*** Opening of Given data ***

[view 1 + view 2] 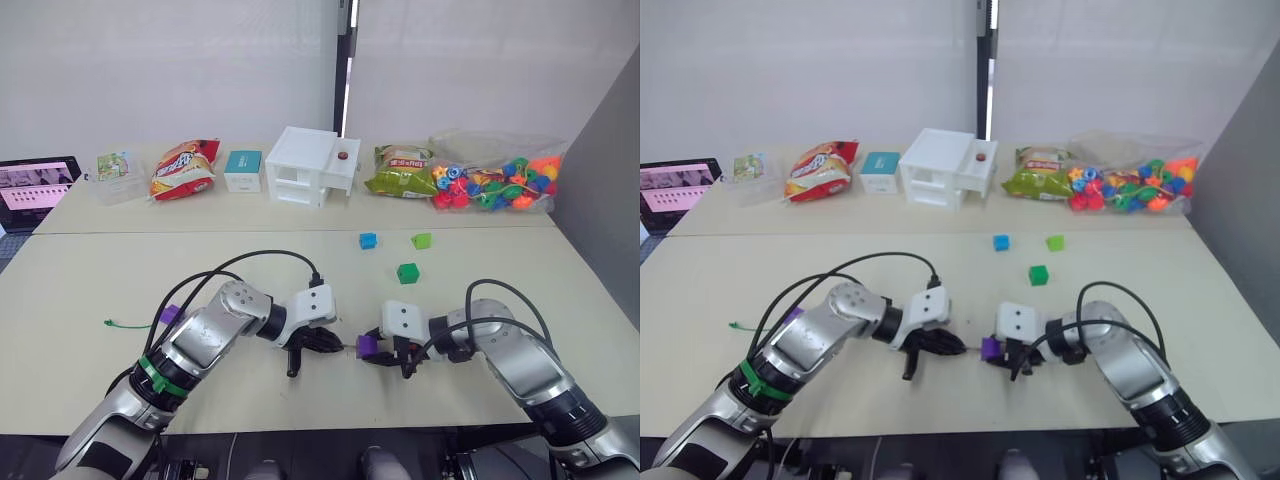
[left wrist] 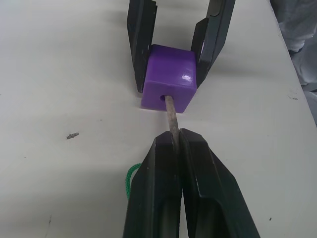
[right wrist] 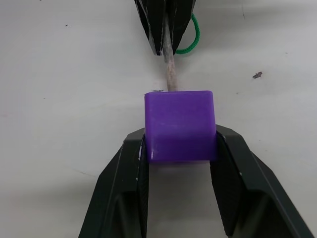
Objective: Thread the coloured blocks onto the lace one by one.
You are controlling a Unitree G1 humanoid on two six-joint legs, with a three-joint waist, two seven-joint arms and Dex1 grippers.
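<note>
Two silver-grey metal arms with rounded segmented casings; white box-shaped wrist housings behind each black two-fingered left gripper (image 1: 318, 343) and right gripper (image 1: 385, 357); thick black cables looping over both forearms; a green band around the left forearm.

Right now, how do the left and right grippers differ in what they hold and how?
The left gripper is shut on the lace's stiff tip, fingers nearly touching; the right gripper is shut on a purple block, fingers spread across its sides. The left feeds the tip into the block's hole; the right only steadies the block on the table. Both have two black fingers and face each other low over the table.
</note>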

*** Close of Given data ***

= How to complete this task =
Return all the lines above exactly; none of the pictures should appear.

= Output =
[view 1 + view 2] 
[left wrist] 
[right wrist] 
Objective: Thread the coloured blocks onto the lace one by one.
You are controlling a Unitree G1 humanoid on two six-joint legs, with a three-joint waist, two seven-joint arms and Dex1 grippers.
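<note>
Two silver-grey metal arms with rounded segmented casings; white box-shaped wrist housings behind each black two-fingered left gripper (image 1: 318, 343) and right gripper (image 1: 385, 357); thick black cables looping over both forearms; a green band around the left forearm.

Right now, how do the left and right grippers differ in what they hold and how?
The left gripper is shut on the lace's stiff tip, fingers nearly touching; the right gripper is shut on a purple block, fingers spread across its sides. The left feeds the tip into the block's hole; the right only steadies the block on the table. Both have two black fingers and face each other low over the table.
</note>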

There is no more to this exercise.